YOUR TASK:
Leave out the pictures, and copy exactly the lines from the line with "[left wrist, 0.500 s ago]" through the last line of the data below.

DATASET EXCERPT:
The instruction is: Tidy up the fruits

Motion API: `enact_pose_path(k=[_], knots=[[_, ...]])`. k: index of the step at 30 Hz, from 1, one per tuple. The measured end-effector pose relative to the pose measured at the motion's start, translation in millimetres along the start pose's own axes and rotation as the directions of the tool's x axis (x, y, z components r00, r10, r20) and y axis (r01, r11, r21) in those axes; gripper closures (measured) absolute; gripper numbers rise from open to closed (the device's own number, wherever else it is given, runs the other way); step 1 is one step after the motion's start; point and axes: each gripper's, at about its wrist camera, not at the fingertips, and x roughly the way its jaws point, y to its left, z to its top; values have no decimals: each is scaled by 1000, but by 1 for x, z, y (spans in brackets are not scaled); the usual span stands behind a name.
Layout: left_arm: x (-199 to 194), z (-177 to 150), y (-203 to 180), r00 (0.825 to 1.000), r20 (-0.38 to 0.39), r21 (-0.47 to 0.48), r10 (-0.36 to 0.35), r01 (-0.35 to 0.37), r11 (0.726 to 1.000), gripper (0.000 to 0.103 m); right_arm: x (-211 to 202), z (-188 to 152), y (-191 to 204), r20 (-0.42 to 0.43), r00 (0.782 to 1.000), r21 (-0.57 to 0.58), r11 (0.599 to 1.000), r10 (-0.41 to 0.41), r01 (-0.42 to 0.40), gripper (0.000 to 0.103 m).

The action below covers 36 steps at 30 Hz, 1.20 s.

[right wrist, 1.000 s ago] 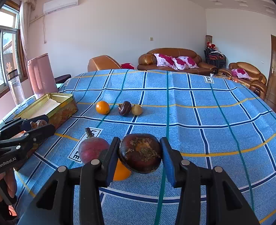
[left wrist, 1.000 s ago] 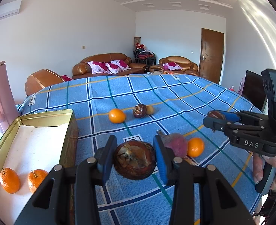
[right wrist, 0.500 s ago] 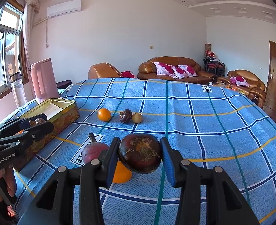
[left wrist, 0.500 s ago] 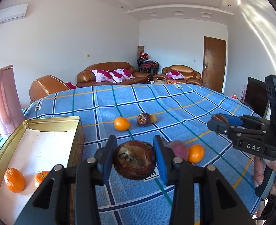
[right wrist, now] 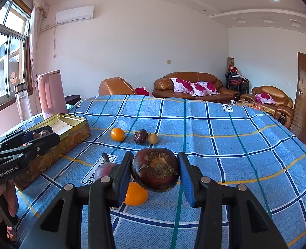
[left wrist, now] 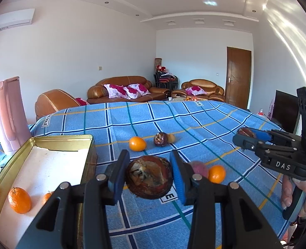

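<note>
Both tongs unchanged: left gripper (left wrist: 149, 178) and right gripper (right wrist: 155, 173) each clamp a dark fruit, probably mangosteen; tin (left wrist: 59, 140) left of them, nothing dropped yet

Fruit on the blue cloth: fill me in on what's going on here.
A person is sorting fruit with handheld tongs in each hand. The left tongs are shut on a dark brown fruit, next to the gold tin, which already holds two oranges. The right tongs grip another dark fruit. On the checked tablecloth lie two more oranges, a purple fruit, a small dark fruit and a small yellowish one.
</note>
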Motion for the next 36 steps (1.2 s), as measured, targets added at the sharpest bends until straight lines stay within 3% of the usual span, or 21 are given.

ANSWER TO THIS PROBLEM:
[left wrist, 0.500 s ago] 
[right wrist, now] 
[left wrist, now] 

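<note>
Both tongs unchanged: left gripper (left wrist: 149, 178) and right gripper (right wrist: 155, 173) each clamp a dark fruit, probably mangosteen; tin (left wrist: 59, 140) left of them, nothing dropped yet

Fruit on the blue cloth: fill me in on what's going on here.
A person is sorting fruit with handheld tongs in each hand. The left tongs are shut on a dark brown fruit, next to the gold tin, which already holds two oranges. The right tongs grip another dark fruit. On the checked tablecloth lie two more oranges, a purple fruit, a small dark fruit and a small yellowish one.
</note>
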Motion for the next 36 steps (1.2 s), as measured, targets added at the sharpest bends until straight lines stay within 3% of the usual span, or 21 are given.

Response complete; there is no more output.